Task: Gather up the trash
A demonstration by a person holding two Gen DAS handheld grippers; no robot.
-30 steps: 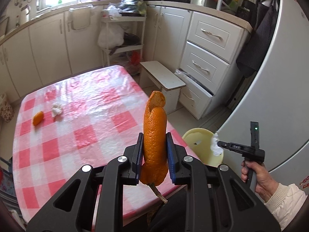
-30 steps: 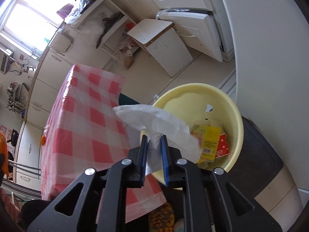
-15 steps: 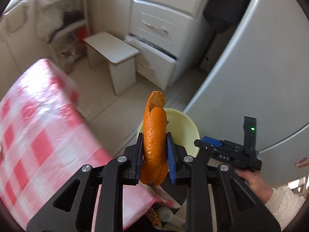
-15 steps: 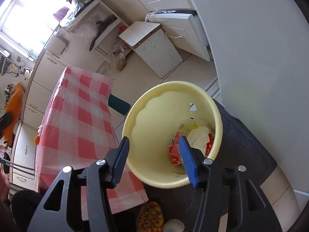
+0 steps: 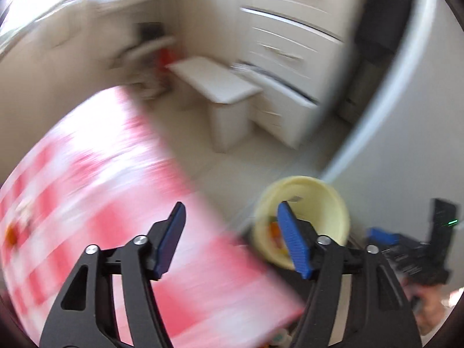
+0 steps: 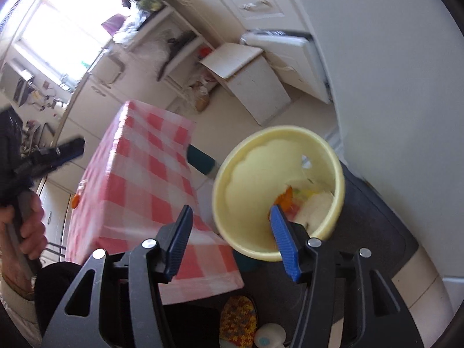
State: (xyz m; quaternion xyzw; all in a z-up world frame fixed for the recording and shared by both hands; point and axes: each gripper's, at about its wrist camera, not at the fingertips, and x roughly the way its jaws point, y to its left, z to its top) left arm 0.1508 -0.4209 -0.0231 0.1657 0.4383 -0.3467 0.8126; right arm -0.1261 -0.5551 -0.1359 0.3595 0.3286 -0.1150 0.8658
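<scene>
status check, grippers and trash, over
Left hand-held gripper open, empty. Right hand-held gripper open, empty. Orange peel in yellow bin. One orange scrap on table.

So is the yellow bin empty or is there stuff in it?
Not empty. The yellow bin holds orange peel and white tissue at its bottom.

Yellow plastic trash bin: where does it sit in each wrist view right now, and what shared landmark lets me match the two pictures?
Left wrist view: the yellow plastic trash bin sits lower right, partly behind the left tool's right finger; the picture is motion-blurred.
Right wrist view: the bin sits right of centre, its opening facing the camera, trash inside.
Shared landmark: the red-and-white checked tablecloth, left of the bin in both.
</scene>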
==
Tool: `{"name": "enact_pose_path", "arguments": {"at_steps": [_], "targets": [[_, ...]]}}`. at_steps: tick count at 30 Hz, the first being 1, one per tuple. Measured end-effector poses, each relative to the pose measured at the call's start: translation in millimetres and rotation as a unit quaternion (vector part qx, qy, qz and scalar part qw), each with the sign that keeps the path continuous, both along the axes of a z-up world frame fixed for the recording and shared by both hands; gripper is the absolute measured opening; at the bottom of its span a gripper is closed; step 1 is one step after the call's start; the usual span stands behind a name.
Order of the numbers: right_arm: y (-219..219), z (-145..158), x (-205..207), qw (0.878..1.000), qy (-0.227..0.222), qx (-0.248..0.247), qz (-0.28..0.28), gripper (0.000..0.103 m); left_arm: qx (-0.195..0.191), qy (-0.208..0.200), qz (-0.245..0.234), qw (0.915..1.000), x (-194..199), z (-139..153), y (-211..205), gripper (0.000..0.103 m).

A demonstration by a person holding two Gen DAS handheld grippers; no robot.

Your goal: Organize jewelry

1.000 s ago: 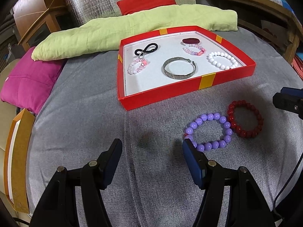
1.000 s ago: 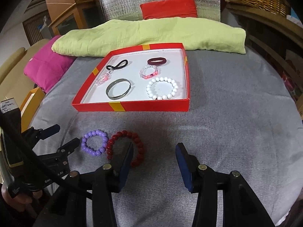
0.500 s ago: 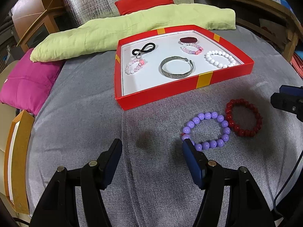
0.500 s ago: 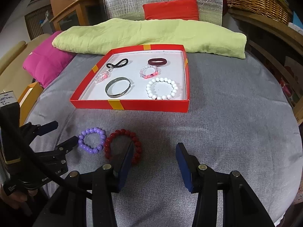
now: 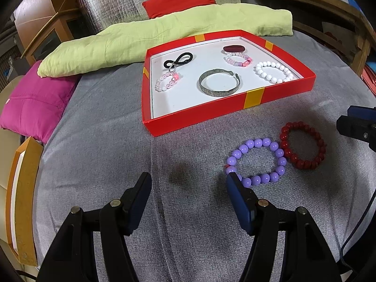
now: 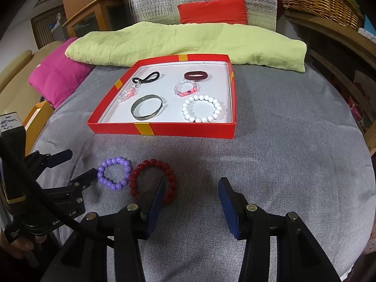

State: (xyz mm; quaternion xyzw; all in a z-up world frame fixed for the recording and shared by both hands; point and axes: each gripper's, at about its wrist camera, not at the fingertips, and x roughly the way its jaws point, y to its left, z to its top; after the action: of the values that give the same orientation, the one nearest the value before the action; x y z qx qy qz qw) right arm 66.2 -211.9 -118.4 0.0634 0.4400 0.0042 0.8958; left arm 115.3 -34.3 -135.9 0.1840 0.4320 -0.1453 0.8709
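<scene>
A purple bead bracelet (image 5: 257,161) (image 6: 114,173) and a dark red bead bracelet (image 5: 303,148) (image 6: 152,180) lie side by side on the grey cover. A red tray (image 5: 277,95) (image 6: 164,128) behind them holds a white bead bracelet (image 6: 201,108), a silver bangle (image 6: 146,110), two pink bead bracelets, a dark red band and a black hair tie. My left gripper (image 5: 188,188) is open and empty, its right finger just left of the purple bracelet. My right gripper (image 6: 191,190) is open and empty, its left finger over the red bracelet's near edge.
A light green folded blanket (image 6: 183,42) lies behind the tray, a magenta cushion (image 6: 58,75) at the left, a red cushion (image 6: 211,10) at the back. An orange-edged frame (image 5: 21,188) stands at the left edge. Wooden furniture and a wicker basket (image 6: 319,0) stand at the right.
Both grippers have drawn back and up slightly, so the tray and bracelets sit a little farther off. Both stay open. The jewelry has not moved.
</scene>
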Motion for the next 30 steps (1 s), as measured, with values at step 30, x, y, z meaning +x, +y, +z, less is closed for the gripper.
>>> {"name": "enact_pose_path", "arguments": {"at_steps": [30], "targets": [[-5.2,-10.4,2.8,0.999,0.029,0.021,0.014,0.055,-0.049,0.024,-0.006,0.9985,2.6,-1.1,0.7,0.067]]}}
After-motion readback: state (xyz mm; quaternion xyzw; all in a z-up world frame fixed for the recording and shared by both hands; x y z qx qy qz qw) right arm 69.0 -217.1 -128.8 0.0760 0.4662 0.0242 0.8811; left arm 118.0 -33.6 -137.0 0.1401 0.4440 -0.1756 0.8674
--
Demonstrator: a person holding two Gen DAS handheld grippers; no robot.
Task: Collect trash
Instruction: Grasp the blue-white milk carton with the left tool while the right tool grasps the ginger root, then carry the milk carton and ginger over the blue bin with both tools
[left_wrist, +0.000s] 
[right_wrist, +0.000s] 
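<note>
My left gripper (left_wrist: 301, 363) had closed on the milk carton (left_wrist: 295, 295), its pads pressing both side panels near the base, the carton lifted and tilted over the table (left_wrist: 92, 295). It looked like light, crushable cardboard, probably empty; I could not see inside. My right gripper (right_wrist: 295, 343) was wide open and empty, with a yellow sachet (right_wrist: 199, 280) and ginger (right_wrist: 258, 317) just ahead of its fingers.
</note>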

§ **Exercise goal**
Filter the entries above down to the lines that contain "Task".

§ **Solution below**
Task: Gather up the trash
Task: Collect trash

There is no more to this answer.